Works perfectly. I ran it for several hours with no weird issues, so I am thinking my initial guess of noise spikes was correct. They must have changed the software on the wattmeter recently to cause it to go wonky as a warning if it ever detects input voltage greater than 60V (or some amount around there).

If anyone is running something similar (14s or 15s) and is having the same issues I can explain in more detail how to hook up the RC filter. The Turnigy wattmeter makes a nice cheap fuel gauge...not as nice as a CA of course, but if you are on a tight budget...
 
I have a new Turnigy Watt Meter --- one week old --- that does the exact same thing. Once it hits 58V, it goes into a flashing fault mode. Like you, I was hoping that it had some tolerance to a slight over voltage, but apparently not. I was using mine to charge my pack. I switched chargers to see if my other charger ended in the same result and it does. Advice on remedying this situation is much appreciated.
 
DervAtl said:
I have a new Turnigy Watt Meter --- one week old --- that does the exact same thing. Once it hits 58V, it goes into a flashing fault mode. Like you, I was hoping that it had some tolerance to a slight over voltage, but apparently not. I was using mine to charge my pack. I switched chargers to see if my other charger ended in the same result and it does. Advice on remedying this situation is much appreciated.

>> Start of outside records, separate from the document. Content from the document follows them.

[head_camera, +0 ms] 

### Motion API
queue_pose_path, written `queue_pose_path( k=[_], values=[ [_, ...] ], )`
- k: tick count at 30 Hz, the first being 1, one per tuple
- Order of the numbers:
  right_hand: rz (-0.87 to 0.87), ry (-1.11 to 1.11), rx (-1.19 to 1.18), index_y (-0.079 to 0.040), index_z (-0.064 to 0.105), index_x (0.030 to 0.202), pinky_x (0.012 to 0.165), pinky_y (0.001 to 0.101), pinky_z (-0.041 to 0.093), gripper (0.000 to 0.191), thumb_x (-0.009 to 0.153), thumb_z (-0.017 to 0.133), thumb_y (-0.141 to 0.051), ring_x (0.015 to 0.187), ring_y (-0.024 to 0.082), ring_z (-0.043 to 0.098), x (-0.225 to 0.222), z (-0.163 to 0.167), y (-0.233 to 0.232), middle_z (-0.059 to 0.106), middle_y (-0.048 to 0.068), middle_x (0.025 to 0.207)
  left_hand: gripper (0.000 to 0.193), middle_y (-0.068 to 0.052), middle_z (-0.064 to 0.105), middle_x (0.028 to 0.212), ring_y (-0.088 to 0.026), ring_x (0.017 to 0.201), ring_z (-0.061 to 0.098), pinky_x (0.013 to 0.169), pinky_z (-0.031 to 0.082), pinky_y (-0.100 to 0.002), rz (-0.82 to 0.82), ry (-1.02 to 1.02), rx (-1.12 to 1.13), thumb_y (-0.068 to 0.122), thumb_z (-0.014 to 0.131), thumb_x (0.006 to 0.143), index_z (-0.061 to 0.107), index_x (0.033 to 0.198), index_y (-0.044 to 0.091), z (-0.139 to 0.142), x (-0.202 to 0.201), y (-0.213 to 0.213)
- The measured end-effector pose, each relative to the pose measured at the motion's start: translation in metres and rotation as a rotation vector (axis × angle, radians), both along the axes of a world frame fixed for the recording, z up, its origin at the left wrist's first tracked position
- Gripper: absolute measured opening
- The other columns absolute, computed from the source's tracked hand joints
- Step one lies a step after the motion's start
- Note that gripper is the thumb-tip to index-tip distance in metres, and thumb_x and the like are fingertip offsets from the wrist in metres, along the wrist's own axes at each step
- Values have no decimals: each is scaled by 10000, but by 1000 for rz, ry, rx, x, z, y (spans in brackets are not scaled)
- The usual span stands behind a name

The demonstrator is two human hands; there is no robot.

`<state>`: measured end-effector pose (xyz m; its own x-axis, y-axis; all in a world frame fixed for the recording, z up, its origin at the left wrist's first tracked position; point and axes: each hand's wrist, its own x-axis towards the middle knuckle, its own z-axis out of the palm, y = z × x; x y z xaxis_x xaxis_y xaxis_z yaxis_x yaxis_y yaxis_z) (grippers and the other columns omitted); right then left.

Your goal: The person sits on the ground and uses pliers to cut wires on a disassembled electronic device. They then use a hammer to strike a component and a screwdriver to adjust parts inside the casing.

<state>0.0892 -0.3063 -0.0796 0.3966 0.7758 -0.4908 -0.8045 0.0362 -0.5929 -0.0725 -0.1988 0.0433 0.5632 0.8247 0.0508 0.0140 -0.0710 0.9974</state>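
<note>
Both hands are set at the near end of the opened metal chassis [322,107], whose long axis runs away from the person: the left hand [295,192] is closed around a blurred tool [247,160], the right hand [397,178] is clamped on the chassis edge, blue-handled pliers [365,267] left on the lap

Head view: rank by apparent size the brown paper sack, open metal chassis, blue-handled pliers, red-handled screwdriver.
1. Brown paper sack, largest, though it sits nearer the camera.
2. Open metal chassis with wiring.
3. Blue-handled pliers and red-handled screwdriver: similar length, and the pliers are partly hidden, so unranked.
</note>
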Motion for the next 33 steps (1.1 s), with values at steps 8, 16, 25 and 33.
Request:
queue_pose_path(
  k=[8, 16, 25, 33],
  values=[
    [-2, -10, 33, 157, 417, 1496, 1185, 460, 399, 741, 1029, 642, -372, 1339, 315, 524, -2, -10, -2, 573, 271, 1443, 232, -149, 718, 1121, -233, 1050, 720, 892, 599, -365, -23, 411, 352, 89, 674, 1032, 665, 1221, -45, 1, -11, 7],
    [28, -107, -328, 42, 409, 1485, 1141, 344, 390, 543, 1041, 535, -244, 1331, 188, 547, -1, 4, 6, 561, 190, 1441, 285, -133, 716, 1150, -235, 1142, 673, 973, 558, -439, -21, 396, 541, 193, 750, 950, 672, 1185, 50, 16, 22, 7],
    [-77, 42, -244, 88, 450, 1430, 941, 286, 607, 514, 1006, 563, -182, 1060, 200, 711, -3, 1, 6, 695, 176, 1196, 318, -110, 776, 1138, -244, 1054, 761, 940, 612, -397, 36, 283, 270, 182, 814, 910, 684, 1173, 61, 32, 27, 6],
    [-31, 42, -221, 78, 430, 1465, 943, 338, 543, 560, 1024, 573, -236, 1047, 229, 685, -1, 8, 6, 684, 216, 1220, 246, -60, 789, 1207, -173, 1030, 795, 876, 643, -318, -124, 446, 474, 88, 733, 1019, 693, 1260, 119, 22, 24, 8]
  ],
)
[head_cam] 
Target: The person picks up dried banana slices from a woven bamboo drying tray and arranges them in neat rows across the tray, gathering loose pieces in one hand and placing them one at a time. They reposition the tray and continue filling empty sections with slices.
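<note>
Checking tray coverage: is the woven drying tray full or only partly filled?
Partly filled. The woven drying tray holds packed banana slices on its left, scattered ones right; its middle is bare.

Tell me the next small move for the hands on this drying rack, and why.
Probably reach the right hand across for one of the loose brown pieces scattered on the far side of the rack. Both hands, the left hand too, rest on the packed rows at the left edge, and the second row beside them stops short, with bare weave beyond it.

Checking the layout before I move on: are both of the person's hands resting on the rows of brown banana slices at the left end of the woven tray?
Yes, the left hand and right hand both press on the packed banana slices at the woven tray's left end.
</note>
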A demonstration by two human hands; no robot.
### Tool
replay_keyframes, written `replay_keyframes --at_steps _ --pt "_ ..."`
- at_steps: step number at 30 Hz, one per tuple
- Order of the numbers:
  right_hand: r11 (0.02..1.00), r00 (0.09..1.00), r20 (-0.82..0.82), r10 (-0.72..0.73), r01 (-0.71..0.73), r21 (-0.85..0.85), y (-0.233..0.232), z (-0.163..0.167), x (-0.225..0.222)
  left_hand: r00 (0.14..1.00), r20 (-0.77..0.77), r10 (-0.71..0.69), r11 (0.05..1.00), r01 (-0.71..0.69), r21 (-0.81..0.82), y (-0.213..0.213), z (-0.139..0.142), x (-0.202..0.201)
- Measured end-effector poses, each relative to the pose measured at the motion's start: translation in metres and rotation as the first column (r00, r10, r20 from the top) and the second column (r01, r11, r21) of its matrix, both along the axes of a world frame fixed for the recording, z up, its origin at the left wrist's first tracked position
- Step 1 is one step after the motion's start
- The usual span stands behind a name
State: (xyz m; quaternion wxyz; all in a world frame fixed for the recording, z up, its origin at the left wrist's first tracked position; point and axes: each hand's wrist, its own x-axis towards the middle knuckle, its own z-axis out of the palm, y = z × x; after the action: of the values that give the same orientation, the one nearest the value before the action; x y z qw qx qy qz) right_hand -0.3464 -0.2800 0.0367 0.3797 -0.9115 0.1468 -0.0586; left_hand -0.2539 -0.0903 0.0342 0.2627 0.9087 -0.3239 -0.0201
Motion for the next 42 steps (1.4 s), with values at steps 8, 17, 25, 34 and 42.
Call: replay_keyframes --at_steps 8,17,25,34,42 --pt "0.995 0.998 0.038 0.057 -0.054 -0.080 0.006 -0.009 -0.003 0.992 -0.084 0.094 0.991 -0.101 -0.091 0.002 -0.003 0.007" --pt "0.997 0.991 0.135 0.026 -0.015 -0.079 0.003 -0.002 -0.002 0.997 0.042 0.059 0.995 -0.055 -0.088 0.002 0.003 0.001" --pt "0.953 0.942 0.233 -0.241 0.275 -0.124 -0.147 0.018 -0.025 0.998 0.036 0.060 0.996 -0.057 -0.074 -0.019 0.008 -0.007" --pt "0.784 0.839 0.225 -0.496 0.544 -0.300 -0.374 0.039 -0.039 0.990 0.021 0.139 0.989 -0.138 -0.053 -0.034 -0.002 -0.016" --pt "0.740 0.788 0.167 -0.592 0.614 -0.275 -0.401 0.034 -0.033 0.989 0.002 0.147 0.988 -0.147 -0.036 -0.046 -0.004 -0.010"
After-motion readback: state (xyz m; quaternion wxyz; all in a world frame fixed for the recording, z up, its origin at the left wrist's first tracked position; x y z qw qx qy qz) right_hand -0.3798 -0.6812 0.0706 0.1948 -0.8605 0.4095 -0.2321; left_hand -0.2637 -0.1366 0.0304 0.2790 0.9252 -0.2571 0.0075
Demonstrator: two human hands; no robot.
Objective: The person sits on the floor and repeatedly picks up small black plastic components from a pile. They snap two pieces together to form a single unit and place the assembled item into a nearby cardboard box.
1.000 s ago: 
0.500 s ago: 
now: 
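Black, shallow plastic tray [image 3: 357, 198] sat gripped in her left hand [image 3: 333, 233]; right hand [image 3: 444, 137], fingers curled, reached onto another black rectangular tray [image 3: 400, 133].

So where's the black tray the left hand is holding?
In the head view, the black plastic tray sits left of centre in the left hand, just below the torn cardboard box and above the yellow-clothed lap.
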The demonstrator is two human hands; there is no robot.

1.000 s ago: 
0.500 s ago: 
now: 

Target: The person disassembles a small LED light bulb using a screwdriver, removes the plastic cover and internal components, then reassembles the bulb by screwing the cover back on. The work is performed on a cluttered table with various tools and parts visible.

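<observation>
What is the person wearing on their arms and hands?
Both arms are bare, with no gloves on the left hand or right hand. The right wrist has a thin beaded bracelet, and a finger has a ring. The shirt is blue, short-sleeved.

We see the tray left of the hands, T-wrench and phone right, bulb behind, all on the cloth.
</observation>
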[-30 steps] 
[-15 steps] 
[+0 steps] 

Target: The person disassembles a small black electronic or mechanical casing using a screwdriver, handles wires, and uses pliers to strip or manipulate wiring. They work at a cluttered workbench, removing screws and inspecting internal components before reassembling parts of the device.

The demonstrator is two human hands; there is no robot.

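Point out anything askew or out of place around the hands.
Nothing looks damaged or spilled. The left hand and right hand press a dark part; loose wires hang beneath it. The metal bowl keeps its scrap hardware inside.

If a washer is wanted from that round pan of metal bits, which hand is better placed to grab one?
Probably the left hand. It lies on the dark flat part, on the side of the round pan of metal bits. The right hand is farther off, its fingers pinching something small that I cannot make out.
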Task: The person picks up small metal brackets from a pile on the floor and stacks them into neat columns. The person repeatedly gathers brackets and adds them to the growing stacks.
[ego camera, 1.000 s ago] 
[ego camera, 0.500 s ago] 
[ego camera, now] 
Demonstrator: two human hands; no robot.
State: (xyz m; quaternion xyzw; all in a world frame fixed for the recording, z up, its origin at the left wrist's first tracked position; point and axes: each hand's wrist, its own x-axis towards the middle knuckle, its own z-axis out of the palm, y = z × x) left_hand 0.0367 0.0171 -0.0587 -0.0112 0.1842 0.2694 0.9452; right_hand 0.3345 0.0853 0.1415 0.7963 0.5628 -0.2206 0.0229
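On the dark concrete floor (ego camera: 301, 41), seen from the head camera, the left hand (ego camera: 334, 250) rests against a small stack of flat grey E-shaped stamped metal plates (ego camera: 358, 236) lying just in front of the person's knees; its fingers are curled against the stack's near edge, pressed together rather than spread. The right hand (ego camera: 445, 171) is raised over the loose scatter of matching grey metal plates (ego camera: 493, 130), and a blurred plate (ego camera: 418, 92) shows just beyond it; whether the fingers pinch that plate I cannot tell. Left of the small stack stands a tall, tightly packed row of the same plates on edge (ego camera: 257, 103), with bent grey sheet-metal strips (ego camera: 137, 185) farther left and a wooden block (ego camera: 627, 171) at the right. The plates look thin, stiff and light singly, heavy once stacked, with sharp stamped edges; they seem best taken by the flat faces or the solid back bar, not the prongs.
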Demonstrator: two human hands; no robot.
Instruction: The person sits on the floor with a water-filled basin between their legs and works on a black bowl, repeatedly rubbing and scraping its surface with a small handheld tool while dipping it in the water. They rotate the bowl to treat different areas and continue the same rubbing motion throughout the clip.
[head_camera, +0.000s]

Ok, cool, nice to know it is a *feature* now and not just a defect in my Turnigy Watt meter.

How much above 58V do you need to go? My situation was I wanted to be able to read a full 14s pack charged to 4.15V per cell but the inductive spikes or whatever were pushing the voltage to the point where it enters the flashing fault mode. My RC low pass filter seems to have fixed this in my situation, but if you are trying to read a steady voltage while charging of say, 64 volts or something, you may have a problem. There are things you could do, some simple some complicated, to get around the voltage limit.

What upper voltage do you want?
 
Remember that all of these have a voltage limit (obviously) and the resistive divider used to measure this voltage is specced (along with the software) to measure within this range - it wont measure voltages like the CA for the simple reason it isn't designed (or capable) of it. The rail-to-rail opamps will only go as high as their power supply - and not much higher.

Simple solution - get a CA if you want to measure higher voltages.
 
heathyoung said:
Remember that all of these have a voltage limit (obviously) and the resistive divider used to measure this voltage is specced (along with the software) to measure within this range - it wont measure voltages like the CA for the simple reason it isn't designed (or capable) of it. The rail-to-rail opamps will only go as high as their power supply - and not much higher.

Simple solution - get a CA if you want to measure higher voltages.

It *is* designed to measure battery packs up to 60V according to the product description on HK. My 14s pack hot off the charger is 58.2 volts.

anyway, I did buy a CA...it arrived from ebikes.CA non-working...hopefully they are sending me a replacment. (edit: I just got an email they already shipped the replacement...I have to say the service there seems to be very good!)